Грегсон, с явным нетерпением внимавший этой тираде, не сдержался:
— Ну хорошо, мистер Шерлок Холмс, мы готовы признать, что вы человек неглупый и у вас свои уникальные методы работы. Но хотелось бы получить что-нибудь посущественнее голой теории и отвлеченных рассуждений. А именно — преступника. Я придумал свою версию, и, похоже, она провалилась. Молодой Шарпантье точно не причастен ко второму убийству. Лестрейд подозревал Стэнджерсона и, как выяснилось, тоже дал маху. А вы, судя по вашим намекам и полунамекам, похоже, знаете больше нашего, — так вот, по-моему, пришло время задать вам прямой вопрос: что именно вы знаете? Можете вы назвать имя убийцы?

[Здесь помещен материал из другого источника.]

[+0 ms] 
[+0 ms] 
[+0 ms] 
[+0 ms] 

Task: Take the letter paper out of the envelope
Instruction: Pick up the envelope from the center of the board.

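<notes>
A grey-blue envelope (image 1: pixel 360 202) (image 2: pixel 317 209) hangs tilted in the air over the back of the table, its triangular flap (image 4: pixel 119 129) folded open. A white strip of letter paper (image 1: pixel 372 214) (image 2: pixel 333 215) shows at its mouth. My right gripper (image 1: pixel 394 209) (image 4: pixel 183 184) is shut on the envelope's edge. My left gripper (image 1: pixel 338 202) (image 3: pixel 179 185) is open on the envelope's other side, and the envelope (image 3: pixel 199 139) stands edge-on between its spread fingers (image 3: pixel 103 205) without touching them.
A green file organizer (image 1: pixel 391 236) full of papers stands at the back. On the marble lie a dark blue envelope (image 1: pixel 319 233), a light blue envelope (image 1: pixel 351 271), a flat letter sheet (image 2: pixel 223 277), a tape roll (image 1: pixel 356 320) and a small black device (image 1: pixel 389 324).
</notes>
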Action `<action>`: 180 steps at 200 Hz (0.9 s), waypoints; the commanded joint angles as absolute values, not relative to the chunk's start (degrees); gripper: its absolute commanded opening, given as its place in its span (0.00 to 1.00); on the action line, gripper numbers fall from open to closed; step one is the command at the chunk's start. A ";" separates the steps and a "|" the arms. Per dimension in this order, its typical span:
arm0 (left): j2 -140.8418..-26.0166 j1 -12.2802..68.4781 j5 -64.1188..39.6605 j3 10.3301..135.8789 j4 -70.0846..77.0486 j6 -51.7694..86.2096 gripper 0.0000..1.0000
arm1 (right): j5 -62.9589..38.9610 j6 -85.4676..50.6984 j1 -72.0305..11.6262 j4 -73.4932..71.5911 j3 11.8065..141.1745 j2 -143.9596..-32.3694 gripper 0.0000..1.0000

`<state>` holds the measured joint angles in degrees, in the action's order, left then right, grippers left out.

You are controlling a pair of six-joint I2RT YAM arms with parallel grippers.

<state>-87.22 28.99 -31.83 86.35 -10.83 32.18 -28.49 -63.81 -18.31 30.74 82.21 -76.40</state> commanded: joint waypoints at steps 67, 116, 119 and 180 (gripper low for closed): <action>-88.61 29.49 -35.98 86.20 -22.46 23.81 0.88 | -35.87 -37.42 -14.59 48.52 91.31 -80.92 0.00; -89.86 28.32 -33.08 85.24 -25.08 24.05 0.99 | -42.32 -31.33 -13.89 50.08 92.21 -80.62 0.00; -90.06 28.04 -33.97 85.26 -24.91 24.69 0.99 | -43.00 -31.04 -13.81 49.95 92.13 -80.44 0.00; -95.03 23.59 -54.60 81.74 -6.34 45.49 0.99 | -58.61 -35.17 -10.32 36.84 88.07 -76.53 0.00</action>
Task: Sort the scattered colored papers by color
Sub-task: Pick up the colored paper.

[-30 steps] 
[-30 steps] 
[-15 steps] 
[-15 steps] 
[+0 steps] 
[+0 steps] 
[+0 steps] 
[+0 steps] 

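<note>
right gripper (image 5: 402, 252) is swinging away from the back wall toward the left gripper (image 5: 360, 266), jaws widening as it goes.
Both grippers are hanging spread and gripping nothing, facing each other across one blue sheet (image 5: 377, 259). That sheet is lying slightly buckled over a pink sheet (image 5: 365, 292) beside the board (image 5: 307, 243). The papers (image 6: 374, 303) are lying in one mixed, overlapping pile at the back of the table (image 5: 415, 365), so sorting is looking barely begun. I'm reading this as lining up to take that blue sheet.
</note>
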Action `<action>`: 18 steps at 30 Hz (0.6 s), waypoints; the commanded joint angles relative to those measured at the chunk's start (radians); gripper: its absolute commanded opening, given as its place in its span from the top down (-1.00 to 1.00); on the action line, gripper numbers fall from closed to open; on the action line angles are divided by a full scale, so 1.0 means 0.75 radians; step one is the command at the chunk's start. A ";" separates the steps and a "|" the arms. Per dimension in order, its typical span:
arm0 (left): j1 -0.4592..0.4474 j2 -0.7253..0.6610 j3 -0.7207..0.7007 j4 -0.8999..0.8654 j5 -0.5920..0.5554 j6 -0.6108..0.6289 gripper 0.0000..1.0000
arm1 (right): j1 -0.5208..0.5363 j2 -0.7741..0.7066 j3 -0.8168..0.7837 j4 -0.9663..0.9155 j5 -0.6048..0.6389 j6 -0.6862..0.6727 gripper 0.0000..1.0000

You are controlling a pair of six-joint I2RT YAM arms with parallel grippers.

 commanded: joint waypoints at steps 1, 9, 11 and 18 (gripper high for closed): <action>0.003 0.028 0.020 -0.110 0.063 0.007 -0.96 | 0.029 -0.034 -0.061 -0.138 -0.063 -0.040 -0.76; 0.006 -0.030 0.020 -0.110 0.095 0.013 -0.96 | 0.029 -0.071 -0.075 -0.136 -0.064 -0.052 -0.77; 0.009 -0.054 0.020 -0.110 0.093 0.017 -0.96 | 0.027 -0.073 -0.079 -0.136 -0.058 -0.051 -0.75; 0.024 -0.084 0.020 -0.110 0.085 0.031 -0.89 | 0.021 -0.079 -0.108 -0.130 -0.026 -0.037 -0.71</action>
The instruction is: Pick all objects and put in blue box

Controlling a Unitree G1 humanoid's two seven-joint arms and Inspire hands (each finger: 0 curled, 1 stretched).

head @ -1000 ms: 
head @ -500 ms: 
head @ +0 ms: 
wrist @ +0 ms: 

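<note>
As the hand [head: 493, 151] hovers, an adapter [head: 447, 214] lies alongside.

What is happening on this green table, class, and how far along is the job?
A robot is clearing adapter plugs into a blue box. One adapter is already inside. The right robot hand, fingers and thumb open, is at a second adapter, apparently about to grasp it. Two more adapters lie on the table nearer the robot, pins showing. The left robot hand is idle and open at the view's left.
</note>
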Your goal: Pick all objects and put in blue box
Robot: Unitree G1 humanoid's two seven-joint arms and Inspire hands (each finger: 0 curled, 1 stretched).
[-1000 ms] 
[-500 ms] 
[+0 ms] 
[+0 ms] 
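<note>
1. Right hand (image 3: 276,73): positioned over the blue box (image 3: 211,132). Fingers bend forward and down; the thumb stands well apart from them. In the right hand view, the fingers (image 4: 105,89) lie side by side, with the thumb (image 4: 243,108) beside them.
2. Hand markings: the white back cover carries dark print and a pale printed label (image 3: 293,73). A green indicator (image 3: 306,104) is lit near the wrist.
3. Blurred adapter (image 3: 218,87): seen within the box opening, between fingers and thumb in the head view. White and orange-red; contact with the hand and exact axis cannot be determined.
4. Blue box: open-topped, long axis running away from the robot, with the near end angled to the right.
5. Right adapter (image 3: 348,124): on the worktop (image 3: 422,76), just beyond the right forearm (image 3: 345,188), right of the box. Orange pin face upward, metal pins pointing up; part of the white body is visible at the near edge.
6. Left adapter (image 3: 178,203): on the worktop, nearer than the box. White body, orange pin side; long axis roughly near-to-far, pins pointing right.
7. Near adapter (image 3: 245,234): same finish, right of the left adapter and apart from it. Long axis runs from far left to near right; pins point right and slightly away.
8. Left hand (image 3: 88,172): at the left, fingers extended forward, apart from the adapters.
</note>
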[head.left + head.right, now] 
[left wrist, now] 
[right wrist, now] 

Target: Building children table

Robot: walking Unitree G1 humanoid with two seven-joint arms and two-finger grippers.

— Я вынужден согласиться с Грегсоном, сэр, — сказал Лестрейд. — Мы оба старались как могли, и оба потерпели фиаско. Вы уже не раз за сегодняшний день заявляли, что у вас в руках все обстоятельства этого дела. Не собираетесь же вы и дальше их утаивать?
— Если не поспешить с арестом преступника, он может совершить еще какое-нибудь злодейство, — добавил я.
Под таким нажимом Холмс, похоже, заколебался. Он продолжал ходить по комнате, низко опустив голову и сдвинув брови — как всегда в минуты глубокой задумчивости.
— Убийств больше не будет. — Он резко остановился, глядя на нас в упор. — Пусть это вас не тревожит. Вы спросили, известно ли мне имя убийцы. Да, известно. Однако знать имя — это полдела, куда важнее преступника задержать. Я надеюсь осуществить это в самое ближайшее время. Я почти уверен, что справлюсь с этим самостоятельно; однако это требует большой деликатности, ибо мы имеем дело с умным и отчаянным человеком, у которого, как я имел случай убедиться, есть не менее ловкий сообщник. Пока он не подозревает, что кто-то разгадал его тайну, у нас еще есть надежда до него добраться. Но если у него возникнет хоть малейшее подозрение, он переменит имя и в мгновение ока исчезнет среди четырех миллионов обитателей нашего города. Не подумайте, что я хочу вас обидеть, но мне представляется, что эти люди не по плечу официальной полиции, — именно поэтому я и не просил у вас помощи. Если я его упущу, вина, разумеется, будет на мне одном. Но я готов пойти на такой риск. Пока же даю вам слово: как только я пойму, что могу раскрыть свои планы, не ставя их под удар, я немедленно вам все расскажу.
Грегсона и Лестрейда не слишком обрадовало это обещание, а нелестный отзыв об официальной полиции и того менее. Грегсон вспыхнул до корней своих светлых волос, маленькие глазки Лестрейда засверкали от обиды и любопытства. Однако ни тот ни другой не успели и рта раскрыть — раздался стук в дверь, и на пороге появилась грязная, обтрепанная фигурка Уиггинса, предводителя уличных мальчишек.
— С вашего позволения, сэр, — он приложил руку к лохмам на голове, — кэб у входа.